*Directions*
Below are the entries to work from; restate word for word the portion that opens with the line containing "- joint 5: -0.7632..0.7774" and closes with the line containing "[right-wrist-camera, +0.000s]", keeping both.
########
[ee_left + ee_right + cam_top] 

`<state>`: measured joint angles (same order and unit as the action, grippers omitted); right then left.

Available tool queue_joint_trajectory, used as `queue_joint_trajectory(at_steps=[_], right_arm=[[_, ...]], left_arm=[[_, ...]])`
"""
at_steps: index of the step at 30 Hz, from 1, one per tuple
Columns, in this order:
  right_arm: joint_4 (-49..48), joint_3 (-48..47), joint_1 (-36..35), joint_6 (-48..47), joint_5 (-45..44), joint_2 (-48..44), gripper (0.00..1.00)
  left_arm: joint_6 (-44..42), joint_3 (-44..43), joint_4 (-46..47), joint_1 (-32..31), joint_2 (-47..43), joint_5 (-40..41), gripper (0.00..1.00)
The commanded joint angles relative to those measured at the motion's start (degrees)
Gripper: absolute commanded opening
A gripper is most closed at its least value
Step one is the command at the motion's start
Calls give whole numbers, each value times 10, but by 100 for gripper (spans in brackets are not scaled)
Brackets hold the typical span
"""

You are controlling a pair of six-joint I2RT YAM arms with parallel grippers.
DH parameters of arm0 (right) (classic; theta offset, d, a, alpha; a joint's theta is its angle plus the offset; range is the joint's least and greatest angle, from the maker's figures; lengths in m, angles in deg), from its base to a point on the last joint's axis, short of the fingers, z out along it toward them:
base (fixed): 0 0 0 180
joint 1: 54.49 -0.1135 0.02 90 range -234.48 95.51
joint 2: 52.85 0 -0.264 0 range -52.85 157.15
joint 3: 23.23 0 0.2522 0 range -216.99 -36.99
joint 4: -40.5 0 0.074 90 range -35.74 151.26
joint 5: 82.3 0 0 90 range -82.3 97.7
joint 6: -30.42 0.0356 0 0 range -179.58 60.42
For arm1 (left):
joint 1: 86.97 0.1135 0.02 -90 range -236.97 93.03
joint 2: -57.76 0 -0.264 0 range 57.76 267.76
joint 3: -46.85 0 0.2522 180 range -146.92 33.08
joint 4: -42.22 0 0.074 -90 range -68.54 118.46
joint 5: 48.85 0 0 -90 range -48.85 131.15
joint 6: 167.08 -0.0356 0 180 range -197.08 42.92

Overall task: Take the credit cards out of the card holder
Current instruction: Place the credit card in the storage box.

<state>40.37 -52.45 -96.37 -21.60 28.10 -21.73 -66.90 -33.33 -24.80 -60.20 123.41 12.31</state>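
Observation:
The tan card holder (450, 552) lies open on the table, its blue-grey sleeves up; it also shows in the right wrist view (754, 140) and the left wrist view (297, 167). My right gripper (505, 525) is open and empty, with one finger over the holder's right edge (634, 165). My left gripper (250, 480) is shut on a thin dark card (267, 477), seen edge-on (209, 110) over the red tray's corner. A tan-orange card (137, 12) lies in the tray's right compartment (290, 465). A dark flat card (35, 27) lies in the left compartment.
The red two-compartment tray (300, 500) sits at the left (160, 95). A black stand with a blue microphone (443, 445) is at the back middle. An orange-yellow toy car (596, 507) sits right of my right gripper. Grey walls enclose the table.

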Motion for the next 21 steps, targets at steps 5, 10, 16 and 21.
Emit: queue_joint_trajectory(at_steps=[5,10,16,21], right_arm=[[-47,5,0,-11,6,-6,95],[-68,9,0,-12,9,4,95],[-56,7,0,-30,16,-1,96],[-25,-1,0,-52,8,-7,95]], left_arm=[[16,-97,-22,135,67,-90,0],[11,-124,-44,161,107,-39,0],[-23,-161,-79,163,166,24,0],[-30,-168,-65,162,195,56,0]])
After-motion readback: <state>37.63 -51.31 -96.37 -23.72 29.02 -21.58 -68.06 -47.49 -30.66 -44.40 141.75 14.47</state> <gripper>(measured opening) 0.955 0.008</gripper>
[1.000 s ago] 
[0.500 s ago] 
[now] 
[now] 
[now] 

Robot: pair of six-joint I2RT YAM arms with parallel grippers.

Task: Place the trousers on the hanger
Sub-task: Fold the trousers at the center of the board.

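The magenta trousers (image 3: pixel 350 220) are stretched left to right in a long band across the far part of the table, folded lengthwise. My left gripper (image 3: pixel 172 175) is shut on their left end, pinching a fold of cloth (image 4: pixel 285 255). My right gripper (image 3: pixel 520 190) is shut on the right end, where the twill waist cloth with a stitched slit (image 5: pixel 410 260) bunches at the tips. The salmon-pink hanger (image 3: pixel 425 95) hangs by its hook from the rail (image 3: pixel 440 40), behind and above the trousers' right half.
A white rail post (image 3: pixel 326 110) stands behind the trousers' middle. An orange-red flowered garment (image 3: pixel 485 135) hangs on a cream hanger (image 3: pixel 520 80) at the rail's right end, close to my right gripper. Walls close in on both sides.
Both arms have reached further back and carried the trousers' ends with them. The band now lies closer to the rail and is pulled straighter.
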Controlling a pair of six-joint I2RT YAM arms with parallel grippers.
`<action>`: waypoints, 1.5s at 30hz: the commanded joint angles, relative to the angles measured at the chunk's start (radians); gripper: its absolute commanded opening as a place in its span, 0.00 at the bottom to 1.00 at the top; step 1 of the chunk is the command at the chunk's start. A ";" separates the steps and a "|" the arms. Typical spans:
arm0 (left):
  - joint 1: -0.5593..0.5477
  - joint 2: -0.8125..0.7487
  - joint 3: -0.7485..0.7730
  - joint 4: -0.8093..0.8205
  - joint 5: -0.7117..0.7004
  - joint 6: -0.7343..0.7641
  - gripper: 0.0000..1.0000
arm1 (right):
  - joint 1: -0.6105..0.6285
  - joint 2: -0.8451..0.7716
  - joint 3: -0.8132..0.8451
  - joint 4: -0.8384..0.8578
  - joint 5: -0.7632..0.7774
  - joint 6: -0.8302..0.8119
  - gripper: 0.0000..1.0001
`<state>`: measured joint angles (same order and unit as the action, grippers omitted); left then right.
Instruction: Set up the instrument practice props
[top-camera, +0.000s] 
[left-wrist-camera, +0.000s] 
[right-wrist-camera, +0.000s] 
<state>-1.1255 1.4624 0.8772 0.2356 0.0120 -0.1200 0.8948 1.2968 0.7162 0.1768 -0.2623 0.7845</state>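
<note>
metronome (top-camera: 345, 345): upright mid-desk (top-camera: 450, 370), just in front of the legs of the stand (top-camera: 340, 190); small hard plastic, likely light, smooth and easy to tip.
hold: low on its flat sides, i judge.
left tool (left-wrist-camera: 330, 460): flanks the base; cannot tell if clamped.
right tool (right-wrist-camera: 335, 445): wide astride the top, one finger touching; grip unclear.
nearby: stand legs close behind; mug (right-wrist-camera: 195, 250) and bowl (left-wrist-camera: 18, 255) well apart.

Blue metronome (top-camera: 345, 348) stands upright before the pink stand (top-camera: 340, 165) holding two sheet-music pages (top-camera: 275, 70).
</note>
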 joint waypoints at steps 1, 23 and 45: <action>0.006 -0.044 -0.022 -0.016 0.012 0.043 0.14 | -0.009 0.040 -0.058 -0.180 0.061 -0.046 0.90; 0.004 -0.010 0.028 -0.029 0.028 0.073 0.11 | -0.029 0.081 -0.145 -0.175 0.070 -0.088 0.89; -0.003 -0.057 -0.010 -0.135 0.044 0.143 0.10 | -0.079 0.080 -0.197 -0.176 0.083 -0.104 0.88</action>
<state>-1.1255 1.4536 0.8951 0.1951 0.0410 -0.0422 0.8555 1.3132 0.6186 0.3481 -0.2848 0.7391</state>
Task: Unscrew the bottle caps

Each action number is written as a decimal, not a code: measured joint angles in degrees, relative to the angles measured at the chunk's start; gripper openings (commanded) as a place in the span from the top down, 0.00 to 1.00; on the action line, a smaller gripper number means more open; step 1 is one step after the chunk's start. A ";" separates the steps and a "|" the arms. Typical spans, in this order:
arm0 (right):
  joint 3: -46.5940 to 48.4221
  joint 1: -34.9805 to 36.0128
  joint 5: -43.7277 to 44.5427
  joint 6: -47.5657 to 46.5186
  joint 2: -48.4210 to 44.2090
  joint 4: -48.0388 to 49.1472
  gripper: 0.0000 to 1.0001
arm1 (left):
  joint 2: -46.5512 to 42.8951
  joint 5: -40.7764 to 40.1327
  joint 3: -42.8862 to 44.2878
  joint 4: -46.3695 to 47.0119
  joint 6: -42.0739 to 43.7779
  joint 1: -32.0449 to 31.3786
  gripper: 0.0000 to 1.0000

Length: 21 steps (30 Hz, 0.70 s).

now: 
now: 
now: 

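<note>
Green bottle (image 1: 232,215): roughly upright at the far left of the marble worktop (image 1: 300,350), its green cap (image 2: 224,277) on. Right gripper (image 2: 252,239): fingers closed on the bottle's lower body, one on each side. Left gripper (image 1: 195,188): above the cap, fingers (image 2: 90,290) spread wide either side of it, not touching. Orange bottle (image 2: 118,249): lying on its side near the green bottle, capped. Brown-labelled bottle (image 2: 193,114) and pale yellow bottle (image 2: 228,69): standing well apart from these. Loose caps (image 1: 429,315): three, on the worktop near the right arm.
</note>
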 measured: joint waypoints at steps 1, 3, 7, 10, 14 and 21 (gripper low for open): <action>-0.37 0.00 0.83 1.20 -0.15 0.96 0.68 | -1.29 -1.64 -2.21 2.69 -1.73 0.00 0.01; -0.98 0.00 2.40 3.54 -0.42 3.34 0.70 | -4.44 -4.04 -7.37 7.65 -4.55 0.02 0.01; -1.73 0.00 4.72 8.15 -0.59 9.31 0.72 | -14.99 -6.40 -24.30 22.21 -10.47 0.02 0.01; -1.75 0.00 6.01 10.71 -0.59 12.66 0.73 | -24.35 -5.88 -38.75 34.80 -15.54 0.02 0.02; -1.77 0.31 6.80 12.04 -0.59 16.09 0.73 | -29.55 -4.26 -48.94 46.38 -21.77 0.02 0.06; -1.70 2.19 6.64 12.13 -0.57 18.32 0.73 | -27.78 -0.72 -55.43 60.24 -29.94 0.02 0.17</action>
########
*Response box*
  - joint 5: -0.7632..0.7774
  - joint 6: -0.8302..0.8119
  - gripper: 0.0000..1.0001
`<state>`: measured joint angles (same order and unit as the action, grippers omitted); left then right.
Instruction: Set up the instrument practice props
[top-camera, +0.000s] 
[left-wrist-camera, +0.000s] 
[right-wrist-camera, +0.000s] 

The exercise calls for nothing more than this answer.